A high-performance advanced vector search package with C++ and Python integration.
Project description
AdvancedVectorSearch 
This project aims to develop a high-speed and high-accuracy similarity vector search method.
Problem to Solve
- Improving search speed beyond basic linear search, especially for high-dimensional vector spaces common in RAG systems.
- Developing new similarity metrics that may be more suitable for specific RAG applications.
- Creating a flexible, extensible framework that allows for easy experimentation with different search algorithms and metrics.

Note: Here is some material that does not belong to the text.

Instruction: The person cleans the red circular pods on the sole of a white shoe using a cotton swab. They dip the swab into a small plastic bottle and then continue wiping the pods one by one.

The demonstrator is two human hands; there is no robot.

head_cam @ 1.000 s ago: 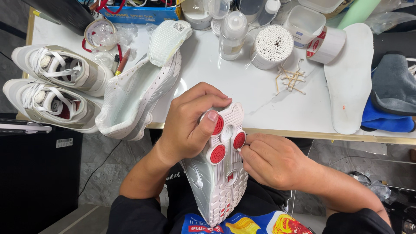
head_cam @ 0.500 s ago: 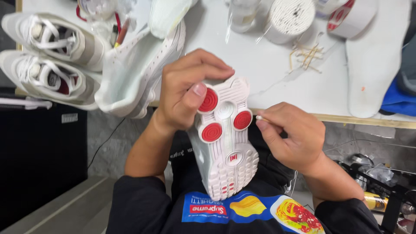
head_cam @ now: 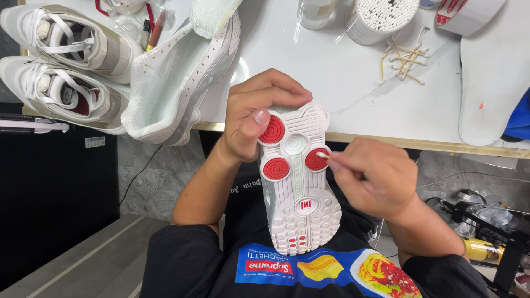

- Balancing speed, accuracy, and memory usage in vector search operations.
System Architecture
The system is designed to integrate Python and C++ seamlessly, leveraging the computational efficiency of C++ and the flexibility of Python. The architecture primarily revolves around advanced search functionalities, including linear search and KNN (k-nearest neighbor) search implemented with ball trees. Pybind11 acts as the bridging tool, allowing C++ modules to be directly accessible in Python.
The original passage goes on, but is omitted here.